BEGIN

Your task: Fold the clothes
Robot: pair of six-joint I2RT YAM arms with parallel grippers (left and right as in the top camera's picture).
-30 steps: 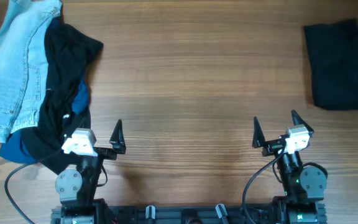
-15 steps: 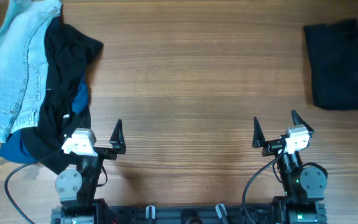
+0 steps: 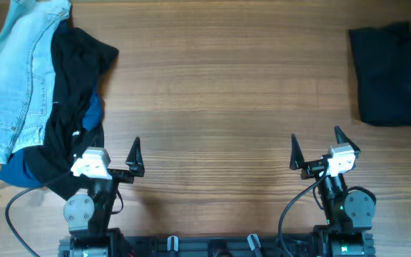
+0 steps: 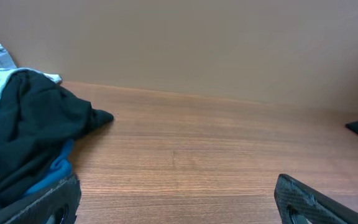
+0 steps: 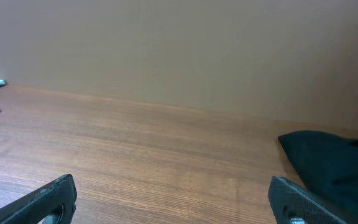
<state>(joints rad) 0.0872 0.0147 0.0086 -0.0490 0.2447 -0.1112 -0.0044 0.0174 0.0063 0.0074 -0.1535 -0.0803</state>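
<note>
A heap of clothes lies at the table's left: light blue jeans (image 3: 16, 78), a black garment (image 3: 70, 107) over them, and a blue garment (image 3: 91, 114) under the black one. The black garment (image 4: 23, 130) and the blue garment (image 4: 51, 171) also show in the left wrist view. A folded dark garment (image 3: 394, 75) lies at the far right and shows in the right wrist view (image 5: 331, 162). My left gripper (image 3: 116, 153) is open and empty at the front left, beside the heap. My right gripper (image 3: 314, 148) is open and empty at the front right.
The wooden table (image 3: 220, 93) stretches between the heap and the folded garment. A plain wall (image 4: 197, 43) stands behind the table's far edge. The arm bases and cables (image 3: 212, 243) sit along the front edge.
</note>
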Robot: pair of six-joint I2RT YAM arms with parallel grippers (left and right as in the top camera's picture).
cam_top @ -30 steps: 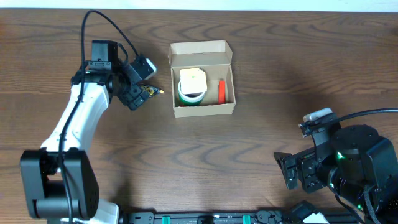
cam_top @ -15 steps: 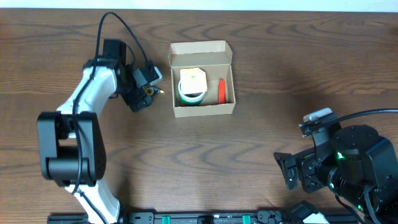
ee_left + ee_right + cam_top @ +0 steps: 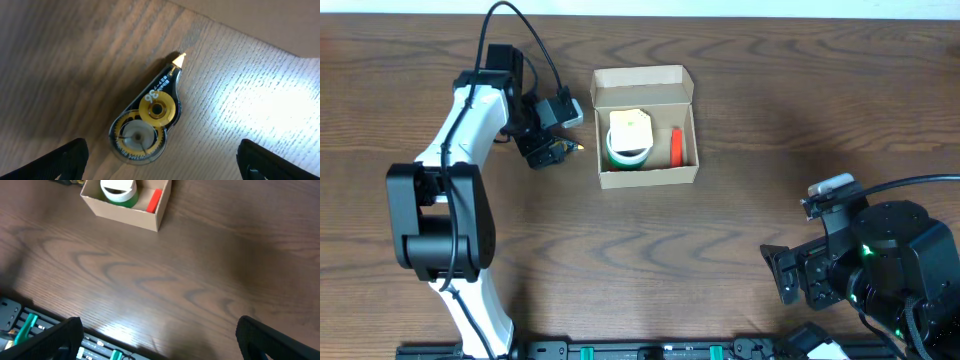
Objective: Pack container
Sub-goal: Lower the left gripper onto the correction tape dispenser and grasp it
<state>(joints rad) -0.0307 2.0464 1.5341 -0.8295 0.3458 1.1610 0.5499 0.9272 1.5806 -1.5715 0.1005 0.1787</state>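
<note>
Left end effector (image 3: 161,159) edged closer | container (image 3: 648,178) tan cardboard, flap open

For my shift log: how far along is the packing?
Done: a green-and-white tape roll and a red item sit in the open container. In hand: the open left gripper hovers over the correction tape dispenser beside it. Left: probably boxing that, closing the lid.

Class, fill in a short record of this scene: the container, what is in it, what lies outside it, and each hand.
Container: tan cardboard, lid flap open
Inside: green-and-white tape roll, red item
Outside: correction tape dispenser, lying beside the container
Left hand: open, over the dispenser
Right hand: open, empty, far from the container
</note>
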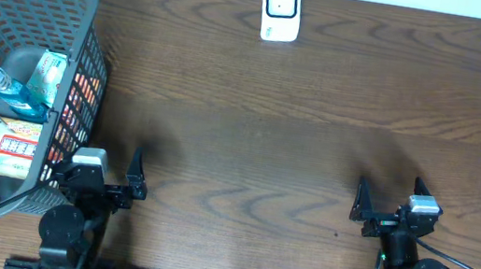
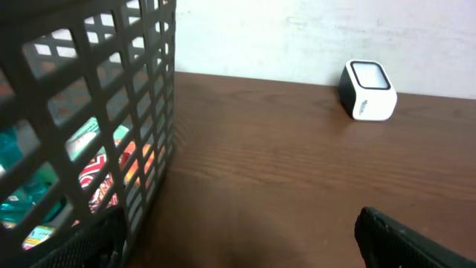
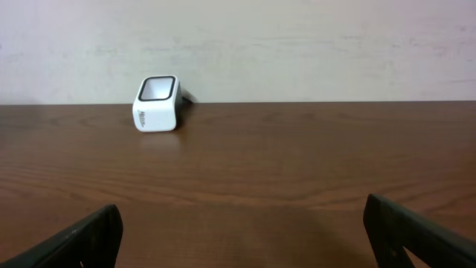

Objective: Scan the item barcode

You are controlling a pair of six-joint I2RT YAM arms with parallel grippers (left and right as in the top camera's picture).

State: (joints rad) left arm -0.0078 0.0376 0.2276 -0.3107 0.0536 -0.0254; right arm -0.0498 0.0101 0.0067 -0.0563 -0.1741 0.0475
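Observation:
The white barcode scanner (image 1: 280, 10) stands at the far middle of the table, its window facing up; it also shows as a scanner (image 2: 368, 91) in the left wrist view and as a scanner (image 3: 157, 104) in the right wrist view. The items lie in the grey mesh basket (image 1: 90, 0) at the left: a clear bottle (image 1: 4, 85), a teal packet (image 1: 46, 77) and an orange-and-white packet (image 1: 8, 144). My left gripper (image 1: 101, 176) (image 2: 242, 249) is open and empty right beside the basket wall (image 2: 111, 89). My right gripper (image 1: 394, 215) (image 3: 242, 242) is open and empty near the front right.
Brown wooden tabletop (image 1: 256, 156) stretches between both arms and the scanner. A pale wall runs behind the table's far edge. Colourful packets (image 2: 97, 167) show through the basket mesh close to my left finger.

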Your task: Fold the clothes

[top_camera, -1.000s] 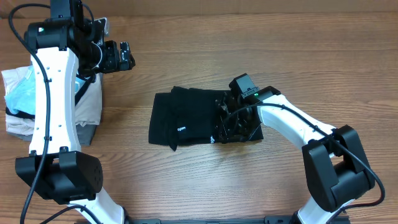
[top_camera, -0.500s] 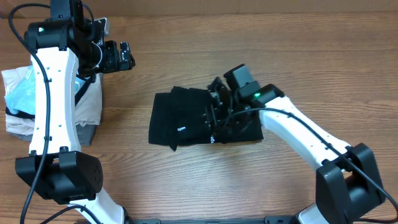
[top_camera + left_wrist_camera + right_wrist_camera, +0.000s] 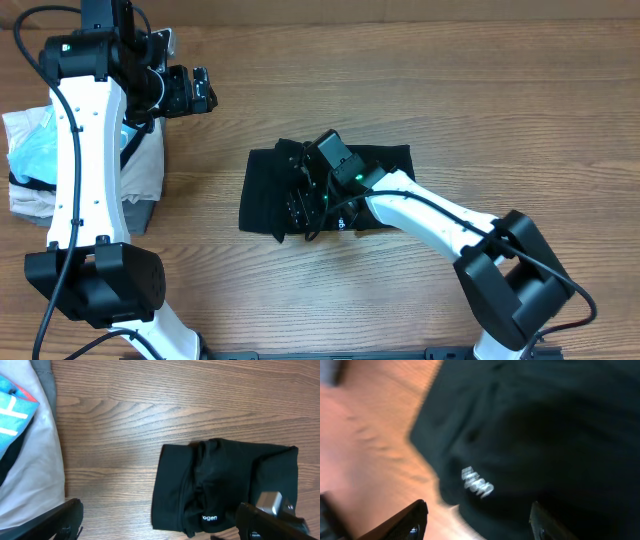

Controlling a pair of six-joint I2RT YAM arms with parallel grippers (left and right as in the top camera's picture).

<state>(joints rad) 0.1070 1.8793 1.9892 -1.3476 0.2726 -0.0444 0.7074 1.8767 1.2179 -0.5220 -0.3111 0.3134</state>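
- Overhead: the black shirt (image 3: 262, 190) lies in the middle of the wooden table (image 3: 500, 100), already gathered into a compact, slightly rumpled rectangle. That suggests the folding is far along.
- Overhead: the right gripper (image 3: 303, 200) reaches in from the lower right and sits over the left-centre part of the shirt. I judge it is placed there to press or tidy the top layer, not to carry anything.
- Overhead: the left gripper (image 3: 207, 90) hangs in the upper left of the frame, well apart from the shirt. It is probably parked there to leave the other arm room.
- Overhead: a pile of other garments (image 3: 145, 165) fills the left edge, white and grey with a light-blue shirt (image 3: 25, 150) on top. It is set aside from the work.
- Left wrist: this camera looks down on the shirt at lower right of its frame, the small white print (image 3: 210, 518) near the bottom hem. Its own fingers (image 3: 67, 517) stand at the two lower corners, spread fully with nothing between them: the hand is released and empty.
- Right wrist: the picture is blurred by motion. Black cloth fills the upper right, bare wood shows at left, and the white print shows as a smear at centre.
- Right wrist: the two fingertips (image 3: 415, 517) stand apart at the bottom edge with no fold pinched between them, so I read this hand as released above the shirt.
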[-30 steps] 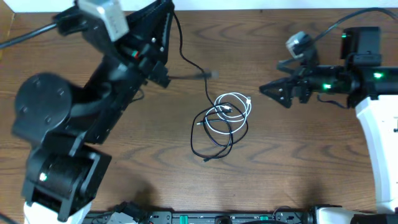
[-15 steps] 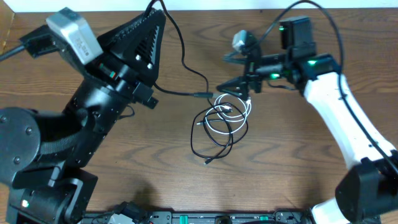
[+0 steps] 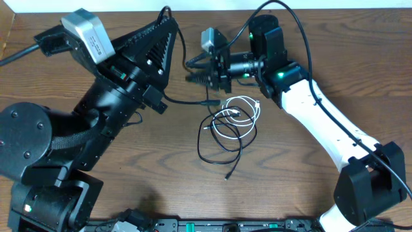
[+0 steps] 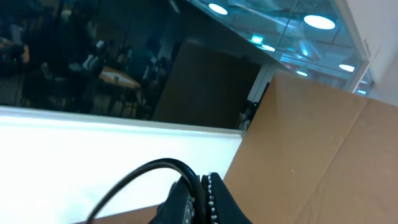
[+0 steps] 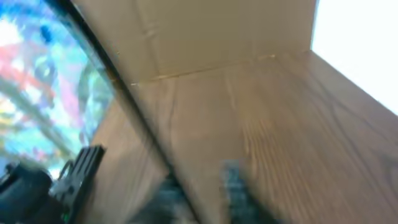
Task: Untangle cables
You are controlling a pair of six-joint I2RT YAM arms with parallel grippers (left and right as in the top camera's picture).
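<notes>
On desk, centre, overhead view only: cables in loose heap, white cable coiled over black loops, plug end trailing toward near edge. Left claw at upper left, well apart from heap, pressed together on black cable. Left wrist view adds cable arching off toothed finger. Right claw near heap's upper-left edge, not touching. Right wrist view blurred, dark line crossing wood; cannot tell whether right claw is spread or closed.
</notes>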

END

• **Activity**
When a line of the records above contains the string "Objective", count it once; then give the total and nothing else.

• **Written reply**
2